Probably the most notable thing about the game, is the fact that it can be controlled fully with a mouse. Its not exactly a big deal, but its got to be one of the earliest games to support one. The mouse interface works pretty well and is intuitive enough.

Thats the mechanics of the game dealt with, now my attempts to play it. Since there is no campaign with this, finishing it pretty much comes down to just winning a game against the tougher ogre as I see it. I tried a few strategies for this. Using gev’s to get in and out fast, didn’t work all that well. I couldn’t get them out far enough and they end up getting mowed down as soon as the ogre moved. In the end, my best strategy was to build my base right in a corner, surround it with howitzers and put a load of 1 man infantry units just down from it to slow the ogre down. With a lot of saving/restoring this strategy worked out ok. The ogre couldn’t get through to the base, quickly enough to stop the howitzers blasting away all its weaponary.

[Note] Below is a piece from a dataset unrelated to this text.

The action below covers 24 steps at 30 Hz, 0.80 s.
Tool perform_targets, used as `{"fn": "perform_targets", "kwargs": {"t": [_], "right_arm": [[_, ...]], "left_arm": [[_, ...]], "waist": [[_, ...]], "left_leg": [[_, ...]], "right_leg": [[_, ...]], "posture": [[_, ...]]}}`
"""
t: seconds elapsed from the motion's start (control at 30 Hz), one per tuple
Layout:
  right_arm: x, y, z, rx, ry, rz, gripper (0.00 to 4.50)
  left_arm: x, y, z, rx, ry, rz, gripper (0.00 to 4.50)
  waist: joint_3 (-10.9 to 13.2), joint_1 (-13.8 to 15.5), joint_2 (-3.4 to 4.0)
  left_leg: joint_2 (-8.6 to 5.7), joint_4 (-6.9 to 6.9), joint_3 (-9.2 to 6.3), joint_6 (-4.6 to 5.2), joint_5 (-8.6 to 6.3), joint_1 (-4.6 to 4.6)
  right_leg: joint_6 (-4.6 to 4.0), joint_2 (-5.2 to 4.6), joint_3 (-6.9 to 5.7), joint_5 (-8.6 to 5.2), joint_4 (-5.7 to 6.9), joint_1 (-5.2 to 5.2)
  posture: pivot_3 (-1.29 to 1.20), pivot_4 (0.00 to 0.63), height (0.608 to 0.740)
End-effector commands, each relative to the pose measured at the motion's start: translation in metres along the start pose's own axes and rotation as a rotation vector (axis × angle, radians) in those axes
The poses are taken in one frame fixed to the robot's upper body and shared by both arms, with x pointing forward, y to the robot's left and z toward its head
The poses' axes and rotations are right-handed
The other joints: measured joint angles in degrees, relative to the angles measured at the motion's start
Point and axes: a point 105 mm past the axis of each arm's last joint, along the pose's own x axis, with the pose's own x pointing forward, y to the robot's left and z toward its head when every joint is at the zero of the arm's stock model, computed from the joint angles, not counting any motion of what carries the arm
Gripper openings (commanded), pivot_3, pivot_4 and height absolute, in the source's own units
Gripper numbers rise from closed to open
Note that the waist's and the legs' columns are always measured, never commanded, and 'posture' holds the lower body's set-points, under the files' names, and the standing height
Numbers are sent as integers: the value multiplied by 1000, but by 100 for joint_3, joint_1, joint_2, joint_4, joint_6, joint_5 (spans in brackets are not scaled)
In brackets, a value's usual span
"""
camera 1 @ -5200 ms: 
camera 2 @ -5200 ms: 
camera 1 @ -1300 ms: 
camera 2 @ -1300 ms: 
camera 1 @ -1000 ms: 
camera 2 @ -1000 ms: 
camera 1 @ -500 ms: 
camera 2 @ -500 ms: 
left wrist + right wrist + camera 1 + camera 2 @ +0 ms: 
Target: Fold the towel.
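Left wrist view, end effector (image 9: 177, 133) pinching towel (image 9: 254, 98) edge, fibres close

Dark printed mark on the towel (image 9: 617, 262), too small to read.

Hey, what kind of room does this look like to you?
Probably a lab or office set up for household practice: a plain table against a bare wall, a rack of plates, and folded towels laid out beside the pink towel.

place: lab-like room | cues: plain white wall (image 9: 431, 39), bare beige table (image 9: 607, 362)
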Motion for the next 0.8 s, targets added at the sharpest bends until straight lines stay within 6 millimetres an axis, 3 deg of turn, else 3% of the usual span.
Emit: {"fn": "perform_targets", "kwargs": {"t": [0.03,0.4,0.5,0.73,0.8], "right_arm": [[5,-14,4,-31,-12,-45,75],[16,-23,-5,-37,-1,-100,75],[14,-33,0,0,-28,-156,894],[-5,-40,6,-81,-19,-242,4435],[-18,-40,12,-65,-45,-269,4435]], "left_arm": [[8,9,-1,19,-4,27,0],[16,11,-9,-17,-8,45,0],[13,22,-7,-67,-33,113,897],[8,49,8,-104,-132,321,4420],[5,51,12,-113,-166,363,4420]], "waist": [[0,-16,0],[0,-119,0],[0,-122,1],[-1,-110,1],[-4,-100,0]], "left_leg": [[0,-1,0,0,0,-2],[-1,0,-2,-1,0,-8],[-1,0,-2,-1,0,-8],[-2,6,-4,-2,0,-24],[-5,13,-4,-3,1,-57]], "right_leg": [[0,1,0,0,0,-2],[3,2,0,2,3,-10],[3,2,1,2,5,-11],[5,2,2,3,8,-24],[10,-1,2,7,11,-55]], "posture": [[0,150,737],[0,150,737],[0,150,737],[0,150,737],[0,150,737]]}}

Without the saving and loading, winning this game would be quite challenging. Its really not my thing though. Theres nothing wrong with the adaptation as such but I wouldn’t have been interested in the board game either. If I was going to play a board game, chess would be far more interesting. Out of all the Origin games, I’ve played so far this has the least to recommend it but I only had to play it for a couple of hours so at least it was a quick one to tick off the list.